In: Accounting
On January 1, Boston Enterprises issues bonds that have a $1,300,000 par value, mature in 20 years, and pay 7% interest semiannually on June 30 and December 31. The bonds are sold at par.
1. How much interest will Boston pay (in cash) to the bondholders every six months?
2. Prepare journal entries to record (a) the issuance of bonds on January 1, (b) the first interest payment on June 30, and (c) the second interest payment on December 31.
3. Prepare the journal entry for issuance assuming the bonds are issued at (a) 96 and (b) 104
Payment =45,500
b. Prepare journal entries to record (a) the issuance of bonds on January 1, (b) the first interest payment on June 30, and (c) the second interest payment on December 31.
1 | January 01 | Cash | 1,300,000 | |
Bonds Payable | 1,300,000 | |||
2 | June 30 | Bond interest expense | 45,500 | |
Cash | 45,500 | |||
3 | December 31 | Bond interest expense | 45,500 | |
Cash | 45,500 |
3. Prepare the journal entry for issuance assuming the bonds are issued at (a) 96 and (b) 104.
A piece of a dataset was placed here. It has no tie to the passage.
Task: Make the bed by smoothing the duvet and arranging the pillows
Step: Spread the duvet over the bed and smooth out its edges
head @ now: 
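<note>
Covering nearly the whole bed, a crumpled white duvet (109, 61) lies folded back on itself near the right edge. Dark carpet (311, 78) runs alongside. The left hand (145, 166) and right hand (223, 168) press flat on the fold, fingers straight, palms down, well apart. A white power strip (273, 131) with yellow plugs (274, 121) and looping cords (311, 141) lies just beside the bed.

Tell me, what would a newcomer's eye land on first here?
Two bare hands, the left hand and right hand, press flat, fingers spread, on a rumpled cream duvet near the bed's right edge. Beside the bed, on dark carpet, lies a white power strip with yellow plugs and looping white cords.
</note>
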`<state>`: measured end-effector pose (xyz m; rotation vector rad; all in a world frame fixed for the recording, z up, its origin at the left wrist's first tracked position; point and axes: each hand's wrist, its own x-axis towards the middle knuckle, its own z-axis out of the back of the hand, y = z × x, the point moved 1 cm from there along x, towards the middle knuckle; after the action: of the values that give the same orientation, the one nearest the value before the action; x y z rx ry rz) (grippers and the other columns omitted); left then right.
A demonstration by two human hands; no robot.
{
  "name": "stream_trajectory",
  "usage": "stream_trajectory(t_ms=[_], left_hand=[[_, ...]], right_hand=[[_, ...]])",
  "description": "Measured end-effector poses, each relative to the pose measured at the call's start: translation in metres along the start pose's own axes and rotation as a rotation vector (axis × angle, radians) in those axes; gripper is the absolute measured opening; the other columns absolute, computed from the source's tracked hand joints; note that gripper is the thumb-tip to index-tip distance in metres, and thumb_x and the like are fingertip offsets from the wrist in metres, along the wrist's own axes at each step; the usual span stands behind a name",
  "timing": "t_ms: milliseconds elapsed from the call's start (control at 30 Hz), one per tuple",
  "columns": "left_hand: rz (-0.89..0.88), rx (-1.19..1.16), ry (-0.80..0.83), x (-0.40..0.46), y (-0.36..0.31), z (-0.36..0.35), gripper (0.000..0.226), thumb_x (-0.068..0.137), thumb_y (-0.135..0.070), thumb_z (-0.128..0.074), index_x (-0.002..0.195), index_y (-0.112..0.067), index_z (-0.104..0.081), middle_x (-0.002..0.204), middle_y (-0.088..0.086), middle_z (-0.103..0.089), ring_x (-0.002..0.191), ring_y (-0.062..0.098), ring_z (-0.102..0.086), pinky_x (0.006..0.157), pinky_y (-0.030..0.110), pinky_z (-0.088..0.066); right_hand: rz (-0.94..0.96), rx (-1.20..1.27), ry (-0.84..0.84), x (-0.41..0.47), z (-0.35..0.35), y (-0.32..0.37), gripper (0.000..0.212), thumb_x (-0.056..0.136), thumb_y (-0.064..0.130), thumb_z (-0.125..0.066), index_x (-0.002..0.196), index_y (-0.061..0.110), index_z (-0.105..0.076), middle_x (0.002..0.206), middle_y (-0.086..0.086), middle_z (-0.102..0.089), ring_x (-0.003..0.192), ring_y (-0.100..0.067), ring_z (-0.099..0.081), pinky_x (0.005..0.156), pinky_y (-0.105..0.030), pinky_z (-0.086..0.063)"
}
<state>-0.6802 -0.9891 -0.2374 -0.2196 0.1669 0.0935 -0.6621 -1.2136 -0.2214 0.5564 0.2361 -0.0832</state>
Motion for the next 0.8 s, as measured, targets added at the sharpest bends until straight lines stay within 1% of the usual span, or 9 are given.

1 | January 01 | Cash | 1,248,000 | |
Discount on bonds payable | 52,000 | |||
Bonds payable | 1,300,000 | |||
2 | January 01 | Cash | 1,352,000 | |
Premium on bonds payable | 52,000 | |||
Bonds payable | 1,300,000 |
Discount of bonds payable = 1,300,000* (100%-96%)= 52,000
Premium on bonds payable = 1,300,000*(104%-100%) = 52,000
1. $45,500
Boston will pay interest of $45,5000 to the bondholders every six months.